=== Section Start ===

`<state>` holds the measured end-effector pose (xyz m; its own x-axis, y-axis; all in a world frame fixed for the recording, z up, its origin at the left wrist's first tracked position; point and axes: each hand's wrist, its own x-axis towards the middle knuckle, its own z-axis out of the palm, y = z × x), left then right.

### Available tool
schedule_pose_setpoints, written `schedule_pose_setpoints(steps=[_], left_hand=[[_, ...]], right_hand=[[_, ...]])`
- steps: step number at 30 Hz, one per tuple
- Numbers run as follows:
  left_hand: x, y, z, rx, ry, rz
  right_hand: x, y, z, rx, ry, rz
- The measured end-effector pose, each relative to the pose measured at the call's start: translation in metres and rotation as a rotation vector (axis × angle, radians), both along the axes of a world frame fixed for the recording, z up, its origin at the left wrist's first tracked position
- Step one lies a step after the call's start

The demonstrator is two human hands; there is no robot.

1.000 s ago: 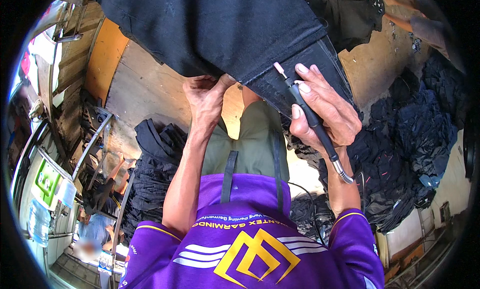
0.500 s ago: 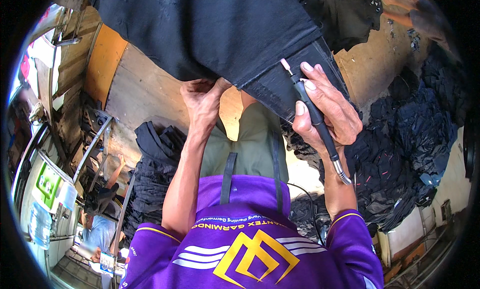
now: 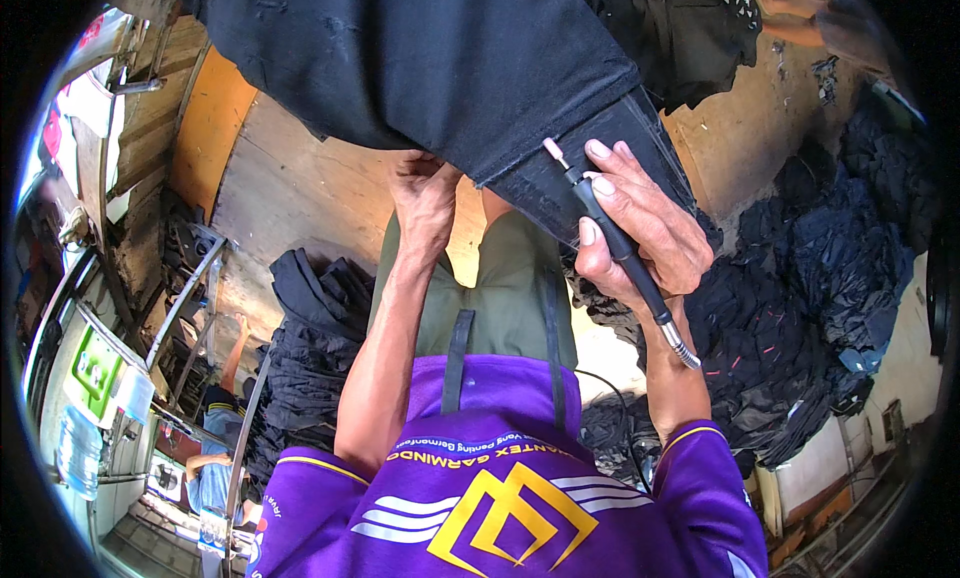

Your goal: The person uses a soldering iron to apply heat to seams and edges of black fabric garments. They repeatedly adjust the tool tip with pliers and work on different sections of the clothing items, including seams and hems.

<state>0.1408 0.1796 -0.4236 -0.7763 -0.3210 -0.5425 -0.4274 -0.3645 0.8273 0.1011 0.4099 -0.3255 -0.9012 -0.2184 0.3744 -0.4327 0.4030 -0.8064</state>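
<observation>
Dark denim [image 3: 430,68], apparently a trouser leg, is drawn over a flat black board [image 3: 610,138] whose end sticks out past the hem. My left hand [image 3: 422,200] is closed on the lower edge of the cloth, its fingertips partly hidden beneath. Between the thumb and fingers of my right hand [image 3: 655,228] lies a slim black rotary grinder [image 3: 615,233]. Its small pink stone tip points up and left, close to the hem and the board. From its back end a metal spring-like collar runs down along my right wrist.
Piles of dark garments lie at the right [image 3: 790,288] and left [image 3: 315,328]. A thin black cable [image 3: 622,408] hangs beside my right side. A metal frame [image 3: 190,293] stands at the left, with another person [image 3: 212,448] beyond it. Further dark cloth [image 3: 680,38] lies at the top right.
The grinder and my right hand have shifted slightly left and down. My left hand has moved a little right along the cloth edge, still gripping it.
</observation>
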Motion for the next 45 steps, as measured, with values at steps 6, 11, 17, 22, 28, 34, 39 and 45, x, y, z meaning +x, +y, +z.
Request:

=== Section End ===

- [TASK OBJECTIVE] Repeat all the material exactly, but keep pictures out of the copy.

- [EXERCISE RESULT]
`<state>` holds the measured end-effector pose (xyz m; its own x-axis, y-axis; all in a world frame fixed for the recording, z up, its origin at the left wrist's first tracked position; point and axes: each hand's wrist, its own x-axis towards the middle knuckle, its own z-axis out of the palm, y = z × x), left then right.

### Available tool
schedule_pose_setpoints, written `schedule_pose_setpoints(steps=[_], left_hand=[[_, ...]], right_hand=[[_, ...]])`
- steps: step number at 30 Hz, one per tuple
- Numbers run as follows:
  left_hand: x, y, z, rx, ry, rz
  right_hand: x, y, z, rx, ry, rz
- The measured end-effector pose, each relative to the pose measured at the call's start: translation in metres and rotation as a rotation vector (axis × angle, radians), both along the axes of a world frame fixed for the recording, z up, its origin at the left wrist's first tracked position
- Step one lies a step after the call's start

The demonstrator is two human hands; there is no robot.

1.000 s ago: 
0.500 s ago: 
now: 

Your goal: The person uses a soldering iron to apply heat to seams and edges of black fabric garments. They repeatedly adjust the tool tip with pliers and work on different sections of the clothing items, including seams and hems.

<state>0.1408 0.1796 -0.4236 -0.7763 -0.3210 -0.5425 -0.4274 -0.3645 0.8273 0.1011 0.4099 -0.3255 -0.9012 -0.2184 0.3744 -0.4327 0.4030 -0.8064</state>
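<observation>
Dark denim [image 3: 430,68], apparently a trouser leg, is drawn over a flat black board [image 3: 610,138] whose end sticks out past the hem. My left hand [image 3: 422,200] is closed on the lower edge of the cloth, its fingertips partly hidden beneath. Between the thumb and fingers of my right hand [image 3: 655,228] lies a slim black rotary grinder [image 3: 615,233]. Its small pink stone tip points up and left, close to the hem and the board. From its back end a metal spring-like collar runs down along my right wrist.
Piles of dark garments lie at the right [image 3: 790,288] and left [image 3: 315,328]. A thin black cable [image 3: 622,408] hangs beside my right side. A metal frame [image 3: 190,293] stands at the left, with another person [image 3: 212,448] beyond it. Further dark cloth [image 3: 680,38] lies at the top right.
The grinder and my right hand have shifted slightly left and down. My left hand has moved a little right along the cloth edge, still gripping it.
</observation>
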Motion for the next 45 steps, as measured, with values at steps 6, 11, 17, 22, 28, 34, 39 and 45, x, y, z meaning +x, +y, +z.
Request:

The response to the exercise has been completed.